FlixBus erwirtschaftet einen dreistelligen Millionenumsatz. Das Unternehmen dominiert den Markt mit einem Anteil von fast 90 Prozent. Die Bahn leidet unter dem heftigen Preiskampf. Und auch Staatsbahnen im Ausland zittern vor dem deutschen Straßen-Express.

Wie sich der Fernbusmarkt aufteilt

Die Erfolgsgeschichte ist beispiellos in Deutschland. Und sie ist eine, aus der sich Lehren für das digitale Zeitalter ziehen lassen: Unternehmer haben vor allem dann Erfolg, wenn sie von Anfang an groß denken. Wenn sie ihre Wettbewerber überraschen, indem sie das scheinbar Unmögliche möglich machen. Wenn sie sich auf das Erstellen einer starken Plattform konzentrieren, die andere Unternehmer dann für ihre Zwecke nutzen können – schließlich werden die Busse von selbstständigen Unternehmern gestellt, während FlixBus sich um die Organisation der IT und das Marketing kümmert. Und wenn sie sich im richtigen Moment mit starken Partnern verbünden, die ihnen den Rücken freihalten.

Frech gewinnt

In München Hirschgarten, dem aufstrebenden Stadtteil der bayrischen Landeshauptstadt, organisieren rund 250 Mitarbeiter in gläsernen Büros die weitere Zukunft von FlixBus. Vor wenigen Wochen zog das Unternehmen hierher. Ein bisschen Start-up-Flair ist noch übrig geblieben. Die Meetingräume sind mit Länderfahnen gekennzeichnet. In den Pausenräumen stehen Kickertische. Doch sonst wirkt alles wie in einem etablierten Unternehmen. Es gibt eine Finanzabteilung, eine IT, Human Resources. „Wir haben alle Unternehmensentwicklungen im Schweinsgalopp genommen“, sagt Engert.



Schließlich hat sich seine Branche so rasant entwickelt wie kaum eine andere. Bis 2013 schützte ein Gesetz aus dem Jahr 1934 die Bahn vor Fernbusverkehr auf der Straße. Nur wenige Strecken etwa in die bis 1989 geteilte Stadt Berlin waren erlaubt – und die bediente die Bahn mit ihrer Tochter Berlin Linien Bus (BLB) meist selbst. Als 2013 der Markt geöffnet wurde, änderte sich das ebenso schnell wie umfassend. Heute gibt es mehr als 4000 Linien durch Deutschland – allein die Strecke Dresden–Berlin wird jeden Tag 60 Mal gefahren.

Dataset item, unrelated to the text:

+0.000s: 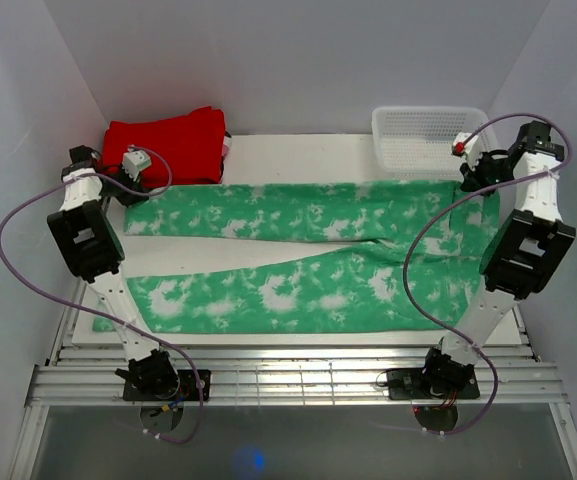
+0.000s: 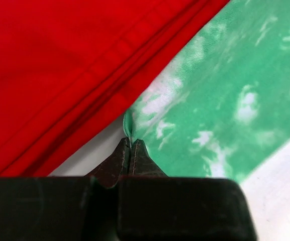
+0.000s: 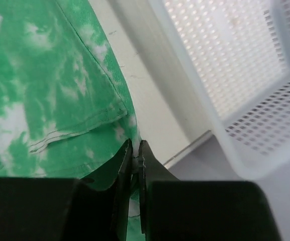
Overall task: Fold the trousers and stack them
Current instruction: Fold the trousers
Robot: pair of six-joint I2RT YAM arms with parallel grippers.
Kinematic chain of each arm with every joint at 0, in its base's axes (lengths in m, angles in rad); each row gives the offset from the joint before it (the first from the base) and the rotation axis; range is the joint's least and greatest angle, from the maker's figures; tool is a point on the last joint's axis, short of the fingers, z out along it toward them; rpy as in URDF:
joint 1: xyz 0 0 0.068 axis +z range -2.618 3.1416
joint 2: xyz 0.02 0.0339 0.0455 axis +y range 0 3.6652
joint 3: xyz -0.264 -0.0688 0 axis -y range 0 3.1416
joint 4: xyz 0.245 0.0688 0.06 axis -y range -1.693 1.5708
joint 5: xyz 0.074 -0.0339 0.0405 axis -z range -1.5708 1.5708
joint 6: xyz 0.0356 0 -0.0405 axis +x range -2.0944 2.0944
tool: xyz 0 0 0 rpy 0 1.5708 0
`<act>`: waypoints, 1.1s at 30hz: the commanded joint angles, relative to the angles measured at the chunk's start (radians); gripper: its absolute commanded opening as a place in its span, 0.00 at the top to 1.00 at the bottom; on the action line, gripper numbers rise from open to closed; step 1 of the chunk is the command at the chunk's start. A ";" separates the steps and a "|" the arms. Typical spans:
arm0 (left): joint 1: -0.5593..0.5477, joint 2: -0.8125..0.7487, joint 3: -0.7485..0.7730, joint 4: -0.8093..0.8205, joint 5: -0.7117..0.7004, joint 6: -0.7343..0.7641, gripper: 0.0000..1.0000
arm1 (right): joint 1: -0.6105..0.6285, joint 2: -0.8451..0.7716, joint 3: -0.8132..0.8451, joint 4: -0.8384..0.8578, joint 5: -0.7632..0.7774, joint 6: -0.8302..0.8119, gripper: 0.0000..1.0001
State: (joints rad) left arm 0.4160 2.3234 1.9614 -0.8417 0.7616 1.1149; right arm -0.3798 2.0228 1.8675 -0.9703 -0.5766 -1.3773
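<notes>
– Two long legs and one waist: the trousers (image 1: 298,250) lie flat across the desk (image 1: 298,148), waist to the right, legs running left and splayed a little apart. How do you reckon they handle?
– Light and limp, I'd say. The cloth looks thin and soft with no stiffness, so whatever isn't held will sag and drag. Nothing fragile, though it could slide on the smooth desk or bunch into creases
– Where is the hold?
– At the two far corners. The left claw (image 2: 130,144) is pinched tight on the corner of the far leg's hem, with only a small tuck of green between its tips. The right claw (image 3: 136,149) is clamped on the far corner of the waist end, also a thin bite
– Thin enough to slip?
– Possibly; that is my worry. A corner pinch at each end holds the far edge taut between the arms, which suits a lengthwise fold, but a jerk might pull it free
– Anything close by?
– The folded red garment (image 1: 173,145) lies just beside the hem at the left claw, perhaps overlapping it, so it may snag. The white basket (image 1: 428,140) sits near the right claw, apart from the cloth
</notes>
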 commanded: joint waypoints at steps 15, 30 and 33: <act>0.438 -0.889 -1.000 -0.052 0.162 0.643 0.99 | -0.278 -0.831 -1.028 0.153 -0.001 -0.647 0.88; 0.748 -0.852 -0.759 -0.560 0.122 0.804 0.35 | -0.455 -0.737 -0.811 -0.045 -0.058 -0.640 0.16; 0.689 -0.874 -0.795 -0.534 0.067 0.672 0.31 | -0.405 -0.691 -0.725 -0.160 -0.094 -0.559 0.15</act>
State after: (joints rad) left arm 1.1503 1.4723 1.1858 -1.2716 0.8261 1.8851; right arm -0.8234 1.3117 1.0637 -0.9718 -0.5873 -1.9682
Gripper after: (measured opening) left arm 0.681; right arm 0.846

Während sich allerdings die Zahl von Passagieren und gefahrenen Buskilometern stetig erhöht, ist eine andere Zahl stetig gesunken: die der Anbieter auf dem Markt, in dem heute etwa 400 bis 500 Millionen Euro Umsatz gemacht werden. Denn zum Ende des vierten Jahres, in dem der Markt für freie Wettbewerber offensteht, ist de facto ein Monopol entstanden. Wer in Deutschland Fernbus fährt, fährt zu mehr als 90 Prozent mit FlixBus.

Doch warum ist ausgerechnet FlixBus so weit gekommen? Und nicht die Deutsche Bahn, die seit Jahren Fernbusse im Portfolio hat. Oder die Deutsche Post, die mit ihren gelben Postbussen an alte Zeiten als Transportdienstleister anknüpfen wollte, mittlerweile aber den Quasiausstieg aus dem Geschäft verkündet hat? Und warum hat es kein anderes Start-up geschafft? Zwischenzeitlich gab es mehr als acht ernst zu nehmende Wettbewerber für die Jungs mit den grünen Bussen.